Nattress Film Effects using HDV

I love Nattress Film Effects. I bought this set of Final Cut plugins last year for use on a kookie little DV film project, and they created a really great film look for footage which as shot on a rally cheap Canon camera.

What’s so super-duper about them? Well, there are ways to create a filmic look using some simple de-interlacing and messing around with saturation and contrast filters, but it can be difficult getting the right look. I’m also not convinced that Final Cut does a very good job of de-interlacing. There are some kludges you can use to split the field order of interlaced footage, adding a bit of blur for good measure, but it’s a black art and mileage may vary depending on how keen your eye is, and the type of footage you’re working with.

Film Effects just takes the pain out of it and gives you a wide range of presets which you can tweak to your hearts content.

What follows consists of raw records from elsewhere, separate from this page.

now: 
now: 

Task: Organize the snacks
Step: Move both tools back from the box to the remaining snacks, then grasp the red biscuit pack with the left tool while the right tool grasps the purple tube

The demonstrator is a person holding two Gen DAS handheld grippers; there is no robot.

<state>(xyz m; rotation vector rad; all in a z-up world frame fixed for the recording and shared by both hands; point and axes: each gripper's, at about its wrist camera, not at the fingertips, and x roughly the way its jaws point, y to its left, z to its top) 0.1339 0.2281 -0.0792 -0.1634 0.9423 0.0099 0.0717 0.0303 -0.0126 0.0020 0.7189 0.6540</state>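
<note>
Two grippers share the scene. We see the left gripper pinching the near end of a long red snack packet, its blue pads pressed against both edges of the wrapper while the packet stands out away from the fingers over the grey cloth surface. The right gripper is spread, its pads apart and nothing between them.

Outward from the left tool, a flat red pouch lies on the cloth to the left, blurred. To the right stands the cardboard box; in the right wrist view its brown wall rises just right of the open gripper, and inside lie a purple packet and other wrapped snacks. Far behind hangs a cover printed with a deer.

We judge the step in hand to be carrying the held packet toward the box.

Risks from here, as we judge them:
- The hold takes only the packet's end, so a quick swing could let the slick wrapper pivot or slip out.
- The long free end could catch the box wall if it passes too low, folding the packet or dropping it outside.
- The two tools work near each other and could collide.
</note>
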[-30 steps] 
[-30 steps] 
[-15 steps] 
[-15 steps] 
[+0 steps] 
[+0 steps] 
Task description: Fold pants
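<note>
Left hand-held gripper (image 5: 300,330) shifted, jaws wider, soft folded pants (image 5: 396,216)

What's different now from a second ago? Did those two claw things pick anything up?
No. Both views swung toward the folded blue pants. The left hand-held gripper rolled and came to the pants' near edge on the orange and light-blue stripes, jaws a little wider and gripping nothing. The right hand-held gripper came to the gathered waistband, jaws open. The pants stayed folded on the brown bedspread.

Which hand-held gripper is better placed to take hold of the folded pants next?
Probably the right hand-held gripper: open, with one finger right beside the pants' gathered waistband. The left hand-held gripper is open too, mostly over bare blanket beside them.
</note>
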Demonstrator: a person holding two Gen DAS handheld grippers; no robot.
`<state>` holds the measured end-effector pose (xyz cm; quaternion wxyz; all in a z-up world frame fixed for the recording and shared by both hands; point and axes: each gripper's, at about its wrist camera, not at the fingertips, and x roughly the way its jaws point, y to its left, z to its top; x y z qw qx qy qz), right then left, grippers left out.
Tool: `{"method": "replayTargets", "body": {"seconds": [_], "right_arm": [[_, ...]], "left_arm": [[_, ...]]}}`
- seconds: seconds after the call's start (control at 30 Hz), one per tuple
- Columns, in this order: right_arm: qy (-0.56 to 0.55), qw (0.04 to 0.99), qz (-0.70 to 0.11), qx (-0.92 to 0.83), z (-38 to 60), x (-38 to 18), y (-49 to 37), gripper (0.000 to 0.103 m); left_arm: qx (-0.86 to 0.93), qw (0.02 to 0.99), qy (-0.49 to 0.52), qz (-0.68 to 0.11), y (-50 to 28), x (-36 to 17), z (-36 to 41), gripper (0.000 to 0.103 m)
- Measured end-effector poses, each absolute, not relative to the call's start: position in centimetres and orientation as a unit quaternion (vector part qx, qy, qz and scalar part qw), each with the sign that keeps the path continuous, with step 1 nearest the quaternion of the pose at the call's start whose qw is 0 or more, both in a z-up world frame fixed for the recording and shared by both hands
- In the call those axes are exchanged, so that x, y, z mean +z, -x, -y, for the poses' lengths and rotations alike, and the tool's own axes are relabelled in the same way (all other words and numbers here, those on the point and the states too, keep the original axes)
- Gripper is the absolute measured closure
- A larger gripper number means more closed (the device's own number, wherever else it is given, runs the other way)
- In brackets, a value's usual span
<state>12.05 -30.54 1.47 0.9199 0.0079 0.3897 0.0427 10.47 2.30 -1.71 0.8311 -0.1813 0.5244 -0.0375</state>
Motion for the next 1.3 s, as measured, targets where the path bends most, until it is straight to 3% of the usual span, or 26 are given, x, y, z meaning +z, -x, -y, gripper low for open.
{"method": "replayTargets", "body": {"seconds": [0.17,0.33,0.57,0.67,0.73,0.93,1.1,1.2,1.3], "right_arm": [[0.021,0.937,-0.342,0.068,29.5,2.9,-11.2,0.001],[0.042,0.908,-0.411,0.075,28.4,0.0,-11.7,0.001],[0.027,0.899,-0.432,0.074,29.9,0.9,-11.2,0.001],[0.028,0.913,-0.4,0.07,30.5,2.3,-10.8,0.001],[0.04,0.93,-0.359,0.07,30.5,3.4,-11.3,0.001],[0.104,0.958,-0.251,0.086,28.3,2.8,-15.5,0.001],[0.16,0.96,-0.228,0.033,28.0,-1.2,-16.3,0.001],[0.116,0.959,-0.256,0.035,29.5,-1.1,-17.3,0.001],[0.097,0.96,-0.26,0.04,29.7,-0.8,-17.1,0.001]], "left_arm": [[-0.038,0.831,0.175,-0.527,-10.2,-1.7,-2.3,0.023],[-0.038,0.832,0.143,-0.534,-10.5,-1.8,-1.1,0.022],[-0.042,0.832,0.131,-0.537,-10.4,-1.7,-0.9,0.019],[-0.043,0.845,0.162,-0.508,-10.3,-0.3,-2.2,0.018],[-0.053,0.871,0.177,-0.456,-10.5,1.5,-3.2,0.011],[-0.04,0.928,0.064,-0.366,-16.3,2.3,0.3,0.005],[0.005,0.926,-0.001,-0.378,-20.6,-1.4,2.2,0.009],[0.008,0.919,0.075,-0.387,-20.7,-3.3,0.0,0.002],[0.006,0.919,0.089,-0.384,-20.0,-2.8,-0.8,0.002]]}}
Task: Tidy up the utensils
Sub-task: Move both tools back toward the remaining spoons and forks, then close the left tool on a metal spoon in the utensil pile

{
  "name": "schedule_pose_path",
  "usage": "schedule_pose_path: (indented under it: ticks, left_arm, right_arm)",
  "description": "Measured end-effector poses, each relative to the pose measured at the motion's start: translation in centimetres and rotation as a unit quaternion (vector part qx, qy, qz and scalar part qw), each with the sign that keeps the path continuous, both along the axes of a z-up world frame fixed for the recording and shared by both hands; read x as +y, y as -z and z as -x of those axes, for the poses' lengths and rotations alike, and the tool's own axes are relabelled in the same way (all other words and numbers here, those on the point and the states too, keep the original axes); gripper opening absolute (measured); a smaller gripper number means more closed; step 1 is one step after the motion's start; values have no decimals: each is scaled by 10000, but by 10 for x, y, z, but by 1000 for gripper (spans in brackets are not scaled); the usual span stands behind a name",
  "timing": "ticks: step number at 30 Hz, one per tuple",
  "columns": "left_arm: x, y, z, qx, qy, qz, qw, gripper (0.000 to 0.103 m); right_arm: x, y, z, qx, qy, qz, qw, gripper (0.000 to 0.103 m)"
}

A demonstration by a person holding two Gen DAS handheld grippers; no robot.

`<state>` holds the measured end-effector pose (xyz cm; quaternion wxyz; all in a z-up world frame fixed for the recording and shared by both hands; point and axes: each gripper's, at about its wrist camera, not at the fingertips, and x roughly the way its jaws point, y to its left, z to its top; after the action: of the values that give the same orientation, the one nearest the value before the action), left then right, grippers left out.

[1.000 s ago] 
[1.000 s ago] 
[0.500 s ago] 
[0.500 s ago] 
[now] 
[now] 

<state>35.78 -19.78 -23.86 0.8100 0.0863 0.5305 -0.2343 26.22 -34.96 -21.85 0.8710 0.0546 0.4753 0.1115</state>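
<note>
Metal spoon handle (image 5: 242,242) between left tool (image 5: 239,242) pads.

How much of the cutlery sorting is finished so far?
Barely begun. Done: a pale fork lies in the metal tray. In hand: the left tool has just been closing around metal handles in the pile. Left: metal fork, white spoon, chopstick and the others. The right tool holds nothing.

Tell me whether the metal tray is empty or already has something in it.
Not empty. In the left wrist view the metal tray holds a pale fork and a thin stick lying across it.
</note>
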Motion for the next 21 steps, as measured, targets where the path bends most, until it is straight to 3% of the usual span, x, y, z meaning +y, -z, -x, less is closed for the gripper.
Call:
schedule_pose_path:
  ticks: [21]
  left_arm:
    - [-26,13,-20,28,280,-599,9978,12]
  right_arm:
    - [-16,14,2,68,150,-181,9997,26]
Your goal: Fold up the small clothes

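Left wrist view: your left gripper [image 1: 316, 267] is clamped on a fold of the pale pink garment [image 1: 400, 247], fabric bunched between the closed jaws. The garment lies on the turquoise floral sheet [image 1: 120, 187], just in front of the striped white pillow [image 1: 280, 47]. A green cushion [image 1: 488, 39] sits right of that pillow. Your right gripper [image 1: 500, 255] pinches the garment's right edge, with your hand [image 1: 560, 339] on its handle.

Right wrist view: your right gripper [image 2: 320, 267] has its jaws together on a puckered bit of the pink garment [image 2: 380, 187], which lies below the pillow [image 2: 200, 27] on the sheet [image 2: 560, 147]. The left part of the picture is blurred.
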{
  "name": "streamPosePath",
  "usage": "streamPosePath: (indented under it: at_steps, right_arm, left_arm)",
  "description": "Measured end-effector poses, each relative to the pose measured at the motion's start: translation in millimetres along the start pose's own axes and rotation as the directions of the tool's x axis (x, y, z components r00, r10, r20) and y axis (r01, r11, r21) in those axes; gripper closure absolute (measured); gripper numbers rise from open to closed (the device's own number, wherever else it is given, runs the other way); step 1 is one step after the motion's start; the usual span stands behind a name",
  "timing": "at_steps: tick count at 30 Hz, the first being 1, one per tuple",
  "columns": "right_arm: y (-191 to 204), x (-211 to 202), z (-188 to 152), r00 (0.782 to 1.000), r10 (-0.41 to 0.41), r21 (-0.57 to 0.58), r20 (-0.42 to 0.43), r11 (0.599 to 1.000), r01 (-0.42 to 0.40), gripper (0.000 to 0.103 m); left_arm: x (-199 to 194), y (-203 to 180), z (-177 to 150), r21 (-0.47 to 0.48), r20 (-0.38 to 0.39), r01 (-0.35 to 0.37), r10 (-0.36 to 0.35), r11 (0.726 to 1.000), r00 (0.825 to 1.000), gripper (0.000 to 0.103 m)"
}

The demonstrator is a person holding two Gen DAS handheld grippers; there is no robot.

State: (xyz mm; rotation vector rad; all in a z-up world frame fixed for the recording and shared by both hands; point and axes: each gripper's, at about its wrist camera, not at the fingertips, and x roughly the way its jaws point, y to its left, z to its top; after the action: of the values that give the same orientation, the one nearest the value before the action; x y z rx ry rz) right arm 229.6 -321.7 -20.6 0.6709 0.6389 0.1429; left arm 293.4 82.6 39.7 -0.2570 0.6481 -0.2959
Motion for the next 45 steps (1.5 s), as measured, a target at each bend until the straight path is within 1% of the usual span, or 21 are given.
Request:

Admittedly, there is a $100 price tag (around £50 in real money), so I guess you need to weigh up whether you’re willing to pay up for it.

Now, the basic effects were designed for DV footage, primarily to give DV the look of 24p, along with some bleaching and contrast adjustments (there are a whole host of settings and parameters you can tweak, but essentially that’s the main focus of what they do). So I’ve never really considered their use for HDV footage. Until now that is.

I’m putting the finishing touches to a documentary right now which will really benefit from a filmic look. Ordinarily, I’d just put the master footage through a de-interlace filter when downconverting for DVD in Compressor - since the footage is being scaled down, the effect of the de-interlace (the removal of one set of the fields) isn’t really noticeable, so it’s a quick fix. But it’s a bit of a cheat, and I’m not sure it’s creating the best results.

Turns out the Nattress filters will work just as well for HDV as they will for DV. The only consideration is that you have to keep an eye on the field order (HDV uses the upper field first, whereas DV uses the lower field first), but essentially it’s just doing the same thing: resampling two fields into one, albeit on a larger scale.

Rendering takes a little longer than usual, but the resulting footage is looking very lush.